Copyright © 2016 Ashok P. Nadkarni. All rights reserved.

1. Introduction

The tclcsv extension for Tcl provides a fast and flexible means of reading text files in Comma Separated Value (CSV) format.

The tcllib distribution also has a package csv that is capable of reading and writing CSV files. It has the advantage of being a pure Tcl package but conversely has much lower performance which is an issue only for larger files. It is also a little less flexible in terms of input syntax.

The extension requires Tcl version 8.6 or later.

2. Downloads and installation

Prebuilt 32- and 64-bit binaries for Windows are available from http://sourceforge.net/projects/tclcsv/files/. Unzip the distribution into a directory that is included in your Tcl auto_path.

For *ix systems, a TEA-compliant source distribution can be downloaded from from the same location. To install, unpack the distribution and in the toplevel directory type

./configure --with-tcl=PATH_TO_TCLCONFIG
make install

where PATH_TO_TCLCONFIG is the full path to the directory containing the tclConfig.sh file for your Tcl installation.

3. General usage

To use the extension, load it with package require:

package require tclcsv
→ 2.2.1

3.1. Reading data

The package provides two ways to read CSV data from a channel:

  • The csv_read command parses CSV data and returns it as a list of lists in a single call.

  • The reader command which returns a command object which can then be used to incrementally return rows from the CSV data.

Both forms take various options that indicate the specific CSV dialect as well as options that limit which rows of the data are returned.

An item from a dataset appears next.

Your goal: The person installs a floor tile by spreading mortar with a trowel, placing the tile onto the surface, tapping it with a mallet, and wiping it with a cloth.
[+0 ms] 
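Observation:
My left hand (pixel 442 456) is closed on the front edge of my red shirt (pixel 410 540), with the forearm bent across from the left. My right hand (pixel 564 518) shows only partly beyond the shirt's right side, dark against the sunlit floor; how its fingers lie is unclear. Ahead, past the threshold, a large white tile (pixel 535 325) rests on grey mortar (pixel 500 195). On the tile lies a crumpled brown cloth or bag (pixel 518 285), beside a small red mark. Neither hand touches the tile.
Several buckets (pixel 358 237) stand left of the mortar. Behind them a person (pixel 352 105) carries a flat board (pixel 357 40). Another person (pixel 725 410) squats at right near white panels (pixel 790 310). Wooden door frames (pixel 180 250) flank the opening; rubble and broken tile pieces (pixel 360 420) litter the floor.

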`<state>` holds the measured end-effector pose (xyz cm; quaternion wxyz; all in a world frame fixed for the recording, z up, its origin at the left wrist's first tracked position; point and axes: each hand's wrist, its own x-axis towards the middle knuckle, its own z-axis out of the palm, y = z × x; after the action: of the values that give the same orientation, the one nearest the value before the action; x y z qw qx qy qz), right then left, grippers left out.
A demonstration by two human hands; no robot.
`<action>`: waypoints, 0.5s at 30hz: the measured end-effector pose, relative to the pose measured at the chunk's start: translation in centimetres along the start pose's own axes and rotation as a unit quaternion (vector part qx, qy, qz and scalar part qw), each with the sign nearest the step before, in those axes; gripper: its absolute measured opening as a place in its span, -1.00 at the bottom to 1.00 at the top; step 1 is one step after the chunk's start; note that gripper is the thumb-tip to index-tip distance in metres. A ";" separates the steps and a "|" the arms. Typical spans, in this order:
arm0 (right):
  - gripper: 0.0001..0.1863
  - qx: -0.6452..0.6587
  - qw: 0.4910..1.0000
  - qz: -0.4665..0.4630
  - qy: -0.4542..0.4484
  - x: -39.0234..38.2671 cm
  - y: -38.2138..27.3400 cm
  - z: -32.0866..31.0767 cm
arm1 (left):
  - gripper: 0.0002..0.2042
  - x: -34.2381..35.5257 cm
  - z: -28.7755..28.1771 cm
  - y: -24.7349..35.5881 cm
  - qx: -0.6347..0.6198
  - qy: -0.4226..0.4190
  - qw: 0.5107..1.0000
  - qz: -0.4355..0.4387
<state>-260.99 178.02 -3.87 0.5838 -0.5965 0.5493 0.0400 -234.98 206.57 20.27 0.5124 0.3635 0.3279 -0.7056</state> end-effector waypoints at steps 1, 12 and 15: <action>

Although the tclcsv commands work with channels, not strings, it is easy enough to parse CSV data that is contained in a string. Use the tcl::chan::string package available as part of tcllib. You can load the package as

% package require tcl::chan::string
→ 1.0.2

and then create channels from string data as shown in the examples in this documentation.

3.2. CSV dialects

The exact form of CSV data can vary. CSV ''dialects'' may differ in terms of delimiter character, the use of quotes, treatment of leading whitespace, header lines and so on. The dialect command returns appropriate values for options to be passed to the csv_read and reader commands to handle well-known dialects such as Excel.

In addition, the tclcsv package provides convenience commands that are primarily intended for interactive use when the dialect used for the CSV data is not known.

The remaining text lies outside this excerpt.